BANDUNG, Globalindo.Net – Keberlangsungan dan pelayanan publik Perusahaan Umum Daerah (BUMD) Tirtawening Kota Bandung kini menjadi perhatian masyarakat. Pasalnya, masa penugasan Pelaksana Tugas (PLT) Direktur Utama perusahaan air minum terbesar di Kota Bandung ini, Tono Rusdiantono Hendroyono, sudah memasuki batas waktu yang diduga telah berakhir.
Menurut informasi yang beredar, masa tugas Tono sebagai PLT Direksi sudah habis pada 17 November 2025. Meskipun demikian, hingga saat ini Pemerintah Kota Bandung melalui Badan Kepegawaian dan Pengembangan Sumber Daya Manusia (BKPSDM) tampaknya belum melakukan langkah konkret dalam proses pengisian jabatan definitif tersebut. Situasi ini memunculkan kekhawatiran di kalangan warga terkait kekosongan posisi penting di jajaran direksi perusahaan yang melayani sekitar 170 ribu pelanggan air bersih tersebut.
Masyarakat pun mendesak agar Pemkot Bandung segera membuka proses open bidding atau seleksi terbuka untuk mengisi posisi direktur utama secara resmi. Mereka menilai bahwa ketidakpastian ini bisa berdampak negatif terhadap pelayanan publik, terutama dalam memastikan kontinuitas layanan air bersih yang selama ini sudah cukup baik namun membutuhkan peningkatan kualitas dan efisiensi.
Namun demikian, bahwa kekhawatiran warga mungkin sedikit berlebihan. Sebagai perusahaan milik daerah yang telah berpengalaman mengelola layanan vital ini selama bertahun-tahun, Perumda Tirtawening memiliki sistem manajemen yang matang dan andal. Dengan adanya Standard Operating Procedures (SOP), otomatisasi teknologi, serta delegasi yang efektif kepada tim manajemen operasional, perusahaan mampu menjalankan aktivitasnya secara mandiri tanpa terlalu bergantung pada individu tertentu.
Selain itu, keberadaan sistem pengendalian internal dan pengawasan yang ketat juga memastikan bahwa operasional tetap berjalan optimal meskipun posisi strategis masih kosong. Pengalaman menunjukkan bahwa perusahaan besar seperti Tirtawening sudah menyiapkan rencana kontinjensi dan strategi jangka panjang untuk menjaga stabilitas layanan. Fokus utama mereka adalah peningkatan produktivitas dan inovasi layanan berbasis teknologi digital serta pengembangan sumber daya manusia secara berkelanjutan.

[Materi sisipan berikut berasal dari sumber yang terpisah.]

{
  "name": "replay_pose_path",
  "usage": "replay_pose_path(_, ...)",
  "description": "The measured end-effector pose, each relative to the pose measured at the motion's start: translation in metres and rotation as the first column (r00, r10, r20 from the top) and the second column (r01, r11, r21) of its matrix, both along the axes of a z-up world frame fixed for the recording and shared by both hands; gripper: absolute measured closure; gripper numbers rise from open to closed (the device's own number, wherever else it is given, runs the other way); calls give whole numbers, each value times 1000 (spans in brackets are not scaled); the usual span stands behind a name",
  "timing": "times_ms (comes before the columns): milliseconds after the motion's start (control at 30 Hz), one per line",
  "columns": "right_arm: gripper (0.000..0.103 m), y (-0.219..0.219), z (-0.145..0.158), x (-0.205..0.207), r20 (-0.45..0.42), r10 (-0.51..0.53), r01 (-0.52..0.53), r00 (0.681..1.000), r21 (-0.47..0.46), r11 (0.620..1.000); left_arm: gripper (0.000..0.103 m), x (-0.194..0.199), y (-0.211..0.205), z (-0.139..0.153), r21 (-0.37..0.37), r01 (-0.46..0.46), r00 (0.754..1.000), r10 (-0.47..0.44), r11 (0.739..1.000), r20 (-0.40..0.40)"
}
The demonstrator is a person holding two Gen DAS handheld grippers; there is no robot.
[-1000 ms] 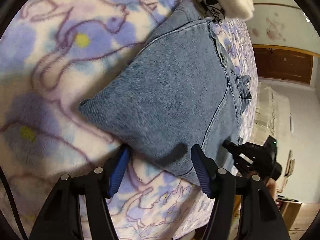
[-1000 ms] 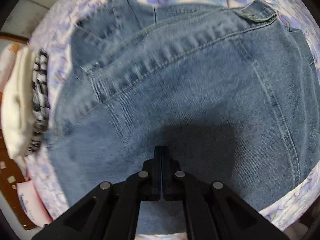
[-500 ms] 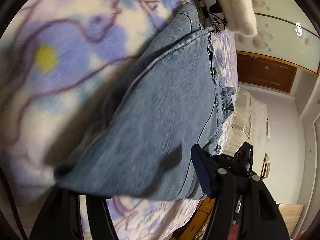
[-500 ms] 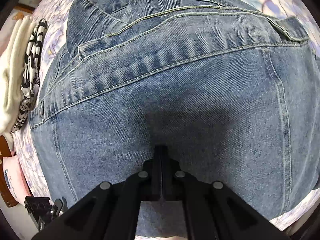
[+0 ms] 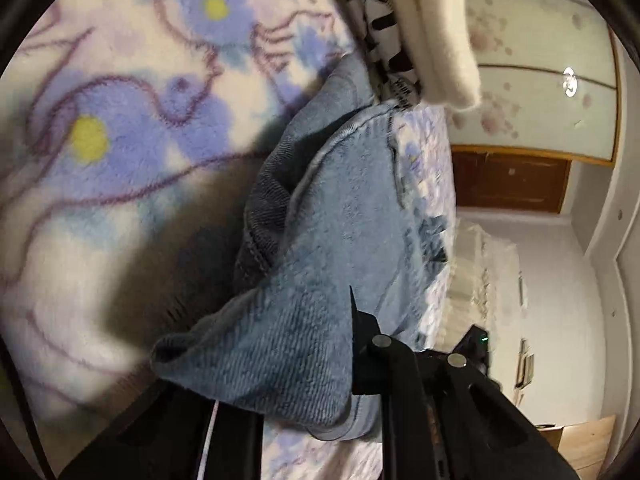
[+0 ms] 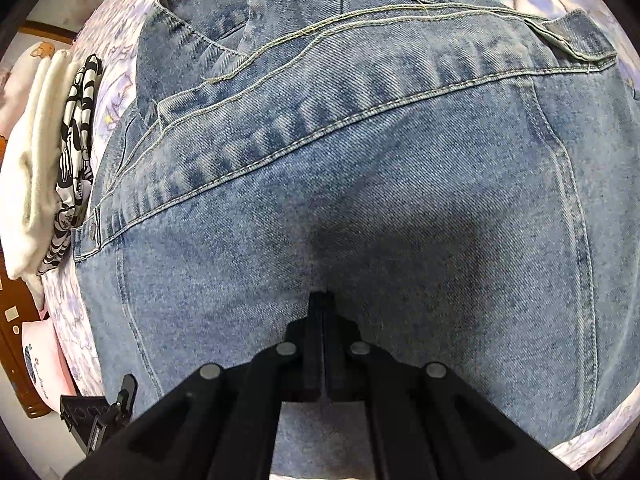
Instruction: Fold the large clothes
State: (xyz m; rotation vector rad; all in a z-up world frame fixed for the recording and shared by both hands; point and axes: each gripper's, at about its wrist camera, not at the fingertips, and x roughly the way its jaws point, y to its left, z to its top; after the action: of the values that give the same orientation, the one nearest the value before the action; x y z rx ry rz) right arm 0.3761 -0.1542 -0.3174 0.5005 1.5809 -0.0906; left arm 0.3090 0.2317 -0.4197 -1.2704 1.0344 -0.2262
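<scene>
A pair of blue jeans [image 6: 360, 184] lies folded on a flowery fleece blanket [image 5: 120, 160]. In the left wrist view one corner of the jeans [image 5: 352, 208] is bunched up and raised off the blanket. My left gripper [image 5: 320, 352] is closing on that corner: denim fills the space between its jaws and hides the left finger. My right gripper [image 6: 322, 296] points steeply down, shut, with its tips resting on the flat denim and no cloth between them.
A stack of folded clothes, a white piece [image 6: 28, 184] on a black-and-white one [image 6: 76, 160], lies past the jeans' waistband. A pink item [image 6: 40, 368] and brown wooden furniture [image 5: 512, 184] stand off the bed's edge.
The left jaws went from wide apart around the jeans' corner to closed on it, and the corner rose off the blanket as the gripper tilted. The right gripper stayed shut on the denim.
</scene>
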Motion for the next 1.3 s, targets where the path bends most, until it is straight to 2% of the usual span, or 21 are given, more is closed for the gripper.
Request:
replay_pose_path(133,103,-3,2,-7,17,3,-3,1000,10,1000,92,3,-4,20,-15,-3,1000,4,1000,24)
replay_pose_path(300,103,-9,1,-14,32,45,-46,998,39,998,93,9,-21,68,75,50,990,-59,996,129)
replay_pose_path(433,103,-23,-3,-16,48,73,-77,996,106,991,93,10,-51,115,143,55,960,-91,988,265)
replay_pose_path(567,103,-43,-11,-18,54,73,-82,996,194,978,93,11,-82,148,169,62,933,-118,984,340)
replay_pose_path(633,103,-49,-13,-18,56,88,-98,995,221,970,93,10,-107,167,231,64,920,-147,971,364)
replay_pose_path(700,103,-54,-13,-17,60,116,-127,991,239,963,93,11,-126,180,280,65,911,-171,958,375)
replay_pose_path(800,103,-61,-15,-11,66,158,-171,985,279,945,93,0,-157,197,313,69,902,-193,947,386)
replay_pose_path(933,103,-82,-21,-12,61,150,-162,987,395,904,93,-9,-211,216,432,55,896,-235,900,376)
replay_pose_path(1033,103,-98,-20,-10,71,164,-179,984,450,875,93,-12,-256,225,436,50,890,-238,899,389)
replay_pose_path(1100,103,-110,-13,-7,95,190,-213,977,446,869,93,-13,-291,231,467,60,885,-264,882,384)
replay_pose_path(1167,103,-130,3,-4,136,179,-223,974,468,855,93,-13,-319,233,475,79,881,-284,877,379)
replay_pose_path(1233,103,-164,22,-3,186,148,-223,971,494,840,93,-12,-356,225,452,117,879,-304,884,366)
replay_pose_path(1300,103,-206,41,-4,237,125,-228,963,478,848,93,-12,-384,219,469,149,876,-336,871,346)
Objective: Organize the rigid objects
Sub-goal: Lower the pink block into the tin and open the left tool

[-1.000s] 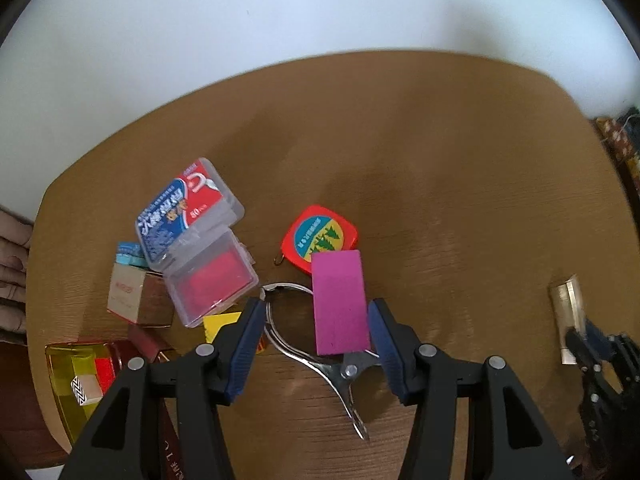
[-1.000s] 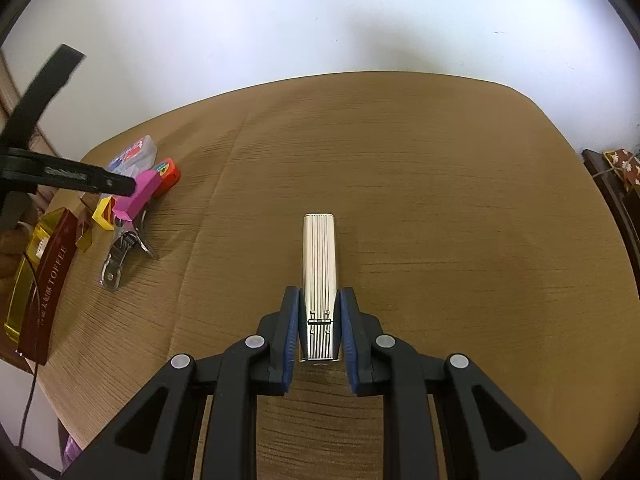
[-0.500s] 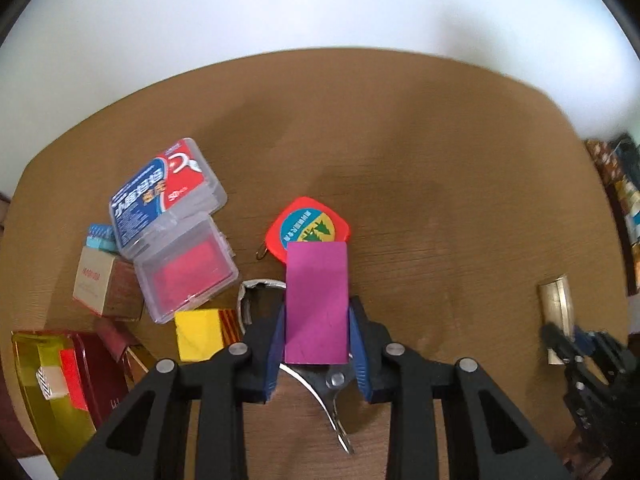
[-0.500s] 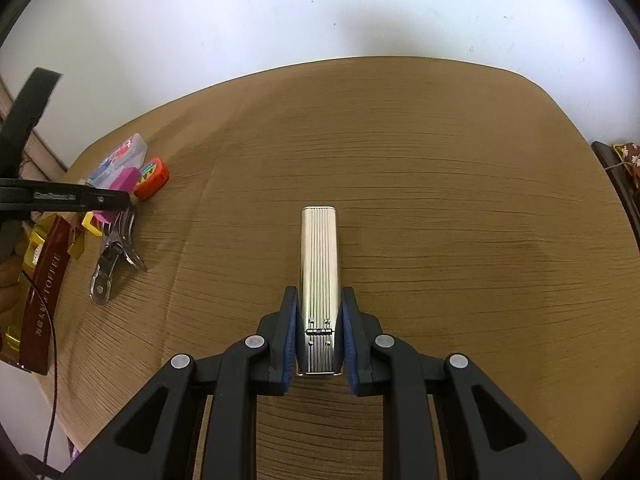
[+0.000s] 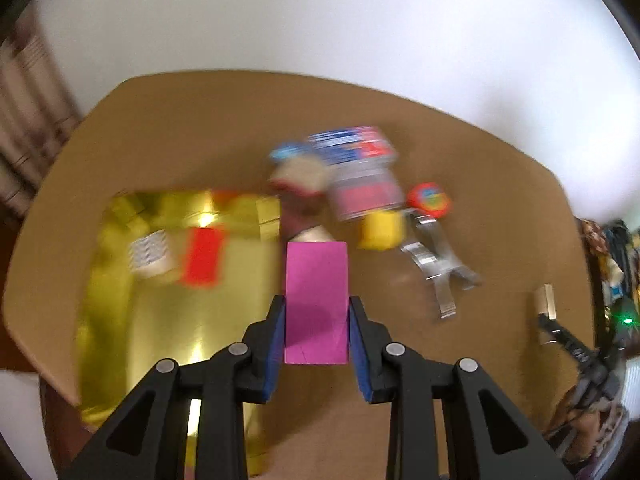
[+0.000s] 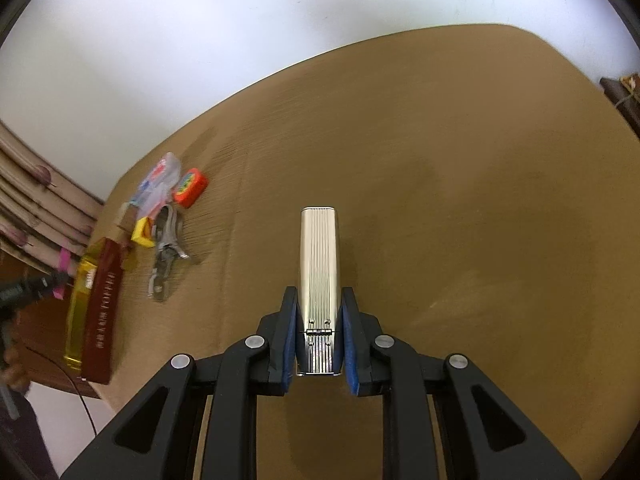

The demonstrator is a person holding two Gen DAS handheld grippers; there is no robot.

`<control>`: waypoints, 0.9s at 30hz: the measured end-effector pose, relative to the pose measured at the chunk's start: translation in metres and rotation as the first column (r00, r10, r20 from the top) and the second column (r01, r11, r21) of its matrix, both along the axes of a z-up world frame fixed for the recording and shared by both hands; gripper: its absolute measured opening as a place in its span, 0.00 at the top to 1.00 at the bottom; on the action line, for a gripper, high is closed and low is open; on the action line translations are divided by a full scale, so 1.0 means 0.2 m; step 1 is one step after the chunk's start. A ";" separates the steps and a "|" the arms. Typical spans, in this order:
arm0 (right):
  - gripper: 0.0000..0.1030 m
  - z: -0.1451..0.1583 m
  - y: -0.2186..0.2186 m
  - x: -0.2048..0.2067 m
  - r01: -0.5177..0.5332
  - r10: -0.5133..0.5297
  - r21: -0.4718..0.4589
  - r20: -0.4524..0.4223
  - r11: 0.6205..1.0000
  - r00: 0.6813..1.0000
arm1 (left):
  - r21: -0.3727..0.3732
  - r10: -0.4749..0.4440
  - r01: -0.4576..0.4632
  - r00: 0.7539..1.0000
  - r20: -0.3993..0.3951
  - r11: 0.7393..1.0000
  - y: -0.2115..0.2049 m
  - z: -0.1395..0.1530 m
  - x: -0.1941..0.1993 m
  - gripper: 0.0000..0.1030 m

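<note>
Left tongs (image 5: 316,344) clamped on smooth magenta block (image 5: 316,300), right tongs (image 6: 319,340) clamped on ribbed metal case (image 6: 319,276)

A brown wood-grain table (image 6: 460,168) with rounded corners stands against a plain white wall (image 6: 248,20) — striped, floral-patterned fabric (image 6: 28,184) hangs at its left edge, under soft, even light.
</note>
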State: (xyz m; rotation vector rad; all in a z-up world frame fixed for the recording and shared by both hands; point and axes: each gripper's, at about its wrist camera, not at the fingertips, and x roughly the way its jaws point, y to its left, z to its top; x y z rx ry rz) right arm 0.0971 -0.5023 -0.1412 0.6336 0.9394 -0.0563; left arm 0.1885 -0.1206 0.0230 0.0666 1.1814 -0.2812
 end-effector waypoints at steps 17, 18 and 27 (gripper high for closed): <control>0.82 0.14 0.18 0.02 -0.041 0.038 0.085 0.038 0.996 0.999 | 0.162 0.230 -0.220 0.972 -0.045 0.962 0.58 -0.40 0.20 0.71; 0.82 0.15 0.19 0.02 -0.044 0.040 0.087 0.041 0.995 0.998 | 0.162 0.229 -0.219 0.973 -0.043 0.962 0.58 -0.41 0.22 0.71; 0.82 0.20 0.24 0.04 -0.070 0.065 0.098 0.048 0.993 0.997 | 0.171 0.227 -0.220 0.974 -0.024 0.961 0.55 -0.46 0.34 0.71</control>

Kondisi ini sejalan dengan tren global di bidang pengelolaan BUMD yang semakin mengedepankan efisiensi dan profesionalisme dalam menghadapi tantangan modernisasi industri air bersih. Pengelolaan risiko melalui perencanaan matang dan penerapan sistem otomatisasi memungkinkan perusahaan tetap tangguh dalam menghadapi berbagai kemungkinan gangguan operasional.
Meskipun begitu, desakan warga agar pemerintah segera menunjuk pejabat definitif tidak sepenuhnya tanpa dasar. Transparansi dalam proses pengisian jabatan sangat penting agar kepercayaan publik tetap terjaga serta memastikan bahwa tata kelola perusahaan berjalan sesuai prinsip good corporate governance. Langkah proaktif dari pemerintah daerah akan meningkatkan citra perusahaan sekaligus memberikan jaminan kepada pelanggan bahwa layanan mereka tetap prioritas utama.
Sebagai penutup, situasi saat ini menuntut keseimbangan antara kebutuhan mendesak untuk mengisi posisi strategis dan kepercayaan terhadap sistem manajemen internal perusahaan. Dengan kesiapan dan profesionalisme yang ada, Perumda Tirtawening Bandung diyakini mampu menjalankan tugasnya dengan baik hingga proses pengangkatan direktur utama definitif selesai dilakukan. Namun demikian, perhatian serius dari pihak terkait tetap diperlukan demi memastikan kesinambungan pelayanan air bersih bagi seluruh masyarakat Bandung.